Kappa

“Great things are not done by impulse, but by a series of small things brought together.”

Decision Trees

Decision trees are a popular supervised learning algorithm for classification and regression tasks. They are known for their intuitive tree-like structure, which makes them easy to understand and interpret. In essence, a decision tree creates a model that predicts the value of a target variable by learning simple decision rules inferred from the data features.

https://academy.hackthebox.com/storage/modules/290/decision_tree.png

Imagine you're trying to decide whether to play tennis based on the weather. A decision tree would break down this decision into a series of simple questions: Is it sunny? Is it windy? Is it humid? Based on the answers to these questions, the tree would lead you to a final decision: play tennis or don't play tennis.

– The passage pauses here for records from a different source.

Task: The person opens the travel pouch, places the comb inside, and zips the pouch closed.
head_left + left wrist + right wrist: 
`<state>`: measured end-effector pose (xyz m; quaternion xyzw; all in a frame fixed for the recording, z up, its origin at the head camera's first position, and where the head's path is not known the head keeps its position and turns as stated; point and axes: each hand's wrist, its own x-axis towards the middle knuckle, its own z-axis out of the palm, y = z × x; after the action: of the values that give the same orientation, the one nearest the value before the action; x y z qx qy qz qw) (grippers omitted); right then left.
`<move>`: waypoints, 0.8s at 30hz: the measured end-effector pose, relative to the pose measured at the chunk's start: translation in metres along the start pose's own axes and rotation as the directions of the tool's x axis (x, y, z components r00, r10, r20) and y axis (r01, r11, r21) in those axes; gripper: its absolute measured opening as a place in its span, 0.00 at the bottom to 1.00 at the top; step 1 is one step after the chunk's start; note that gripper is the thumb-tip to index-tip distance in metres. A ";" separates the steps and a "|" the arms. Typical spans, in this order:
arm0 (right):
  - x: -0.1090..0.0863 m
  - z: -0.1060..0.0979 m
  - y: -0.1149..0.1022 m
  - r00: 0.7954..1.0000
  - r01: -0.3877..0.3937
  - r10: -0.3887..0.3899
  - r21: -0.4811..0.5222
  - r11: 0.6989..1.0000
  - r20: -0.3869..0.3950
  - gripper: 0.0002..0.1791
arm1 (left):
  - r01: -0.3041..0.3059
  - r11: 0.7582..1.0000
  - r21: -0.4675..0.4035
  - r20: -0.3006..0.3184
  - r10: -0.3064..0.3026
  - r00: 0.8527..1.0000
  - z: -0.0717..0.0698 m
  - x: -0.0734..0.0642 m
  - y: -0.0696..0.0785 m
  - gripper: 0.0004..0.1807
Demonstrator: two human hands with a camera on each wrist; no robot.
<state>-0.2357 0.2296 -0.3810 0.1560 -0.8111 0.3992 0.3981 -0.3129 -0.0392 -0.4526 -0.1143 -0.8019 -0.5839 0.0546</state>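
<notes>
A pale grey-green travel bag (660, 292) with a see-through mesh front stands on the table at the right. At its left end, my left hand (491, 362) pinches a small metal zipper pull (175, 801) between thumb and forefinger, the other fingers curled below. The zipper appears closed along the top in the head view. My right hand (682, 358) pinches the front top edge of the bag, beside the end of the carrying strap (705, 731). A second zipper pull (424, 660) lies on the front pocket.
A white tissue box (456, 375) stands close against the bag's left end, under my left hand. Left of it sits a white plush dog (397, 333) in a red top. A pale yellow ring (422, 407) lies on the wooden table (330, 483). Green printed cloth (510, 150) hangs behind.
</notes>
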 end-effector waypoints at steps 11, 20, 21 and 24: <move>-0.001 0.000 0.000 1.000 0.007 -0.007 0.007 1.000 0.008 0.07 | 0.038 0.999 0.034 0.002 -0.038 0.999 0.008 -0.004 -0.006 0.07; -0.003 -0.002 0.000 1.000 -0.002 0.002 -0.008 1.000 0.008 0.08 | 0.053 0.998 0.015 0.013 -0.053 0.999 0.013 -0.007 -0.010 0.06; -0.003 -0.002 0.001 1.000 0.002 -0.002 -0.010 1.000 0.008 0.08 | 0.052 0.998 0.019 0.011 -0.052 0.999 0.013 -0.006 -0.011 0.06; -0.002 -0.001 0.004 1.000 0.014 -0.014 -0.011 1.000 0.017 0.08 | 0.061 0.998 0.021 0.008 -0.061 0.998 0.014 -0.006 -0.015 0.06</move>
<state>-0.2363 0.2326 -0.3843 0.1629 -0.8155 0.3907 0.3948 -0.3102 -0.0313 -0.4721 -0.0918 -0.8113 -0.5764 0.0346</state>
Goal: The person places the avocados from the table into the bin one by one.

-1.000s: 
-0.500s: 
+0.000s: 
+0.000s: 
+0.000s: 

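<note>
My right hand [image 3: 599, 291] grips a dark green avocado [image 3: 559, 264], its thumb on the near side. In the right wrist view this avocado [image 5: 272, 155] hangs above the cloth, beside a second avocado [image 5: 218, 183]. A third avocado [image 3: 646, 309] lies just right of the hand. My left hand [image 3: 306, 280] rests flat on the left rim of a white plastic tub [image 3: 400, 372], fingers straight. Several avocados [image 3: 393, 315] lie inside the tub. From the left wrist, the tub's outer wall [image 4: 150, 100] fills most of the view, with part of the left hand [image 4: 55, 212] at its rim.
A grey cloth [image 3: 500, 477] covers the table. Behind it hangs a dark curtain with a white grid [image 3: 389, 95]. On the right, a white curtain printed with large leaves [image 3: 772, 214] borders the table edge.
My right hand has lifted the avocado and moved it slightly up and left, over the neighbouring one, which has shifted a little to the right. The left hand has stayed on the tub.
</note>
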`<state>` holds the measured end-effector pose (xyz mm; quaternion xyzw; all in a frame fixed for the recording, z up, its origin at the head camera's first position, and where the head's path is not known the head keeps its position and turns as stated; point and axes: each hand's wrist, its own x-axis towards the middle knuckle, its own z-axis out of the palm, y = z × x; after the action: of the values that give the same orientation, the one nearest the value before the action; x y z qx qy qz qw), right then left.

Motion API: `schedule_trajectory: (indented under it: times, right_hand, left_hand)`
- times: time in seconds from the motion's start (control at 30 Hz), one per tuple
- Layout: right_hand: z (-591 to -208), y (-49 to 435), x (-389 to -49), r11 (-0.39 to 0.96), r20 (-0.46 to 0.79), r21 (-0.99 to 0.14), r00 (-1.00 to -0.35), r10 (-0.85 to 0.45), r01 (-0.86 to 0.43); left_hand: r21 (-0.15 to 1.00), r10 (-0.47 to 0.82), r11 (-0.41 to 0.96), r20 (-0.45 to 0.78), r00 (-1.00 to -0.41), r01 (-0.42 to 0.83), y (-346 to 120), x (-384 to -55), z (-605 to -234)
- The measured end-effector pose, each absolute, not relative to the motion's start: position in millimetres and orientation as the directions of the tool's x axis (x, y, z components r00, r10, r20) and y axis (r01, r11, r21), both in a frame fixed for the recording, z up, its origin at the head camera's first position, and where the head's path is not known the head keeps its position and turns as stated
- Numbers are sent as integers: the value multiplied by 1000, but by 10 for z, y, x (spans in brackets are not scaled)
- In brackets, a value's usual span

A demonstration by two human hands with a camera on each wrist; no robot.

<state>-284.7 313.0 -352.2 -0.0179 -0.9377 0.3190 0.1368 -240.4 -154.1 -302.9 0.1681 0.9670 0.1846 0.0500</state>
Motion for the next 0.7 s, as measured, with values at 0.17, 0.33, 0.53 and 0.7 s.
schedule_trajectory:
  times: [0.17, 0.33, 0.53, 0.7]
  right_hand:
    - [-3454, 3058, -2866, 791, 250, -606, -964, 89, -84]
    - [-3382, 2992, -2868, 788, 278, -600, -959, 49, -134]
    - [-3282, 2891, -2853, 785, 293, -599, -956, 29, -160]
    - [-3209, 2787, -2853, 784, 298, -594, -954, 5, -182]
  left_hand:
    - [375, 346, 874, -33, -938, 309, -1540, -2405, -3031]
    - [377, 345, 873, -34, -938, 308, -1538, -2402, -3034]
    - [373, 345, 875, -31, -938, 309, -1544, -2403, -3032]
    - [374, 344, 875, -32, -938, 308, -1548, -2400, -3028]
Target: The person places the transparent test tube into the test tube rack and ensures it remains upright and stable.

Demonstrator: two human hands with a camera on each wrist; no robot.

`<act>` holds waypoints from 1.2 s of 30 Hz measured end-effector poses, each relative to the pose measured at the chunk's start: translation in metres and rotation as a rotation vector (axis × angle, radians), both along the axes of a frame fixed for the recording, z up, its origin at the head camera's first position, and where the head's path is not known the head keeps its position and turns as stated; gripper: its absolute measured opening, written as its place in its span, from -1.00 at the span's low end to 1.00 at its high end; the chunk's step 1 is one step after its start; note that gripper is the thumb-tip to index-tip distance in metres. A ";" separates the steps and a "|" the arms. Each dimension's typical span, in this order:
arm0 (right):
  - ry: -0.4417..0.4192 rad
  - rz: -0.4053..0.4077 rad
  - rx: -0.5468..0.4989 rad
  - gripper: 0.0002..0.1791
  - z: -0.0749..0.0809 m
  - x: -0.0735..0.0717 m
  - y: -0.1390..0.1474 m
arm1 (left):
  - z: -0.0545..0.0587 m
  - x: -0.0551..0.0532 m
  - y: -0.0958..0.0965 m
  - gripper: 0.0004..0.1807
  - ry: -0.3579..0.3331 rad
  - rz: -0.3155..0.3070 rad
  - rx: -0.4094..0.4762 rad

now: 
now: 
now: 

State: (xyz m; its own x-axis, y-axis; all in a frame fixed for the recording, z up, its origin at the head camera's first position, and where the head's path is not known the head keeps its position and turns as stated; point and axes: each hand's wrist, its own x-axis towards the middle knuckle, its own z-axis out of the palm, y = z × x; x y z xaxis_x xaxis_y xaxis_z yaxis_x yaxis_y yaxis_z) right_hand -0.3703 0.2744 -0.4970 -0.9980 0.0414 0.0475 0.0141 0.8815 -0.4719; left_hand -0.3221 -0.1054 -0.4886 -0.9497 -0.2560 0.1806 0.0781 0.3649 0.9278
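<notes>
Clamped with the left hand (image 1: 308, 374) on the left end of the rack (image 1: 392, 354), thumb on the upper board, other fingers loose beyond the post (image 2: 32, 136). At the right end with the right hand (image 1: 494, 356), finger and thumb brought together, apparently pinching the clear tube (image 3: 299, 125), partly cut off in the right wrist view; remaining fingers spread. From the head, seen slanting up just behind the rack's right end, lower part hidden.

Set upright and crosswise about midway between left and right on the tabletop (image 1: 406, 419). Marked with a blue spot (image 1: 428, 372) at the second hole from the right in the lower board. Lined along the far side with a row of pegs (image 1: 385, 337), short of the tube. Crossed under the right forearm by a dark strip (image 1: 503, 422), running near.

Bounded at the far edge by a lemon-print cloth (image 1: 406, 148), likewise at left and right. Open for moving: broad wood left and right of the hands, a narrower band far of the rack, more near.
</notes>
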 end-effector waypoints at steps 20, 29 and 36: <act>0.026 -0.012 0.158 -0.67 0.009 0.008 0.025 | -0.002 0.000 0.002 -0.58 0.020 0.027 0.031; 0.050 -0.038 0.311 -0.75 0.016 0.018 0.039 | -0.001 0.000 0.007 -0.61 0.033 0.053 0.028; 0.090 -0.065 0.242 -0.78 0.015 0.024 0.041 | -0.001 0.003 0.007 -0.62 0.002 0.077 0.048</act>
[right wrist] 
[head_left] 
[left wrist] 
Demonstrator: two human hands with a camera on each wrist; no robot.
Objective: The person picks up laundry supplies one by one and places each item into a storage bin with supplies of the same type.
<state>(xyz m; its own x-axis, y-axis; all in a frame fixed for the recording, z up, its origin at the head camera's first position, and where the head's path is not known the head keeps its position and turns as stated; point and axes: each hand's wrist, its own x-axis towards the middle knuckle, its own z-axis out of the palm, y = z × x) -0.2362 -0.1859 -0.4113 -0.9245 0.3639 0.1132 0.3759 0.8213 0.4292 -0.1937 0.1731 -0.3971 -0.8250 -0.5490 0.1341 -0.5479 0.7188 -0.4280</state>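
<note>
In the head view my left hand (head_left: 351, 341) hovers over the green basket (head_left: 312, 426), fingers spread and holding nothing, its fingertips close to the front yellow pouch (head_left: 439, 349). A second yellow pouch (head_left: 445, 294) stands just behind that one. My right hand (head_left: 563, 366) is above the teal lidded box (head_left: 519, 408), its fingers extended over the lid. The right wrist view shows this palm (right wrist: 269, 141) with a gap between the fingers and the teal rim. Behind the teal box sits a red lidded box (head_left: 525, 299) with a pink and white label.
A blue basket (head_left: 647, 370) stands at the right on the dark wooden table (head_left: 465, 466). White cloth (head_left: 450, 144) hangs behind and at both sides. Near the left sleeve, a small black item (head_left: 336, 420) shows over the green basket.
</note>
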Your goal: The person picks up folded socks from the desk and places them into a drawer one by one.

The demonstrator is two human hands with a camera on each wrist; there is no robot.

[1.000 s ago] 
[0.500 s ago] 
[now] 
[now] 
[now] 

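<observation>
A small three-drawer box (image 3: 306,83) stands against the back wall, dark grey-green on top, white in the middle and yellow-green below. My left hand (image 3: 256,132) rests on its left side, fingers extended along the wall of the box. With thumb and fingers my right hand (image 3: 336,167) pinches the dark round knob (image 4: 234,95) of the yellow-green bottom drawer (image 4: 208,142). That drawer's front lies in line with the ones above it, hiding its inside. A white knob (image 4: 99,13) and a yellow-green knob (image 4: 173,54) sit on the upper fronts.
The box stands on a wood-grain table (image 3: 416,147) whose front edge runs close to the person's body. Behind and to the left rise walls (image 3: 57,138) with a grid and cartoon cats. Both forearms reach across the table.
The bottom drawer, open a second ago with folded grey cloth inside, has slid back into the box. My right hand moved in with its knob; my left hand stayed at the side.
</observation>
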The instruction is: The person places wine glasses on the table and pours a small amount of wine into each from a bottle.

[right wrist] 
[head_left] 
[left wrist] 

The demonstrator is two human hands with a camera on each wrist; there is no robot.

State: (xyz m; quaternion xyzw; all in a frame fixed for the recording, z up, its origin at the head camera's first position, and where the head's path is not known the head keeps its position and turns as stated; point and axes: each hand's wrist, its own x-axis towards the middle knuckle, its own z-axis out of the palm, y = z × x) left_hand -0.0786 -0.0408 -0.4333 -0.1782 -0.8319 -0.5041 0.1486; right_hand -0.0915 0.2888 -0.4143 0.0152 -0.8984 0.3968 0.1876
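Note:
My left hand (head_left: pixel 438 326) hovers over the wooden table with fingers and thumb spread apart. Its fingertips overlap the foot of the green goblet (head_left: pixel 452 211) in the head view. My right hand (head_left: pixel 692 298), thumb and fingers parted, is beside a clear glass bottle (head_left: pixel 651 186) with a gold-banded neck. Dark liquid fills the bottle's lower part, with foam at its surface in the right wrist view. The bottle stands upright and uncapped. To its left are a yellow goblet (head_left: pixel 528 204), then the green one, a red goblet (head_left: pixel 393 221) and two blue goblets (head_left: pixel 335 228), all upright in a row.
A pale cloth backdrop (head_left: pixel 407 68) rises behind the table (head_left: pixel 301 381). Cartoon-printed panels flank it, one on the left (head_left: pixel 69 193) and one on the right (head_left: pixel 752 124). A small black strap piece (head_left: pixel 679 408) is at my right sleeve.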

A decision tree comprises three main components:

Root Node: - This represents the starting point of the tree and contains the entire dataset.
Internal Nodes: - These nodes represent features or attributes of the data. Each internal node branches into two or more child nodes based on different decision rules.
Leaf Nodes: - These are the terminal nodes of the tree, representing the final outcome or prediction.

Building a Decision Tree

Building a decision tree involves selecting the best feature to split the data at each node. This selection is based on measures like Gini impurity, entropy, or information gain, which quantify the homogeneity of the subsets resulting from the split. The goal is to create splits that result in increasingly pure subsets, where the data points within each subset belong predominantly to the same class.

Gini Impurity

Gini impurity measures the probability of misclassifying a randomly chosen element from a set. A lower Gini impurity indicates a more pure set. The formula for Gini impurity is:

          Gini(S) = 1 - Σ (pi)^2

          Where:
            S is the dataset.
            pi is the proportion of elements belonging to class i in the set.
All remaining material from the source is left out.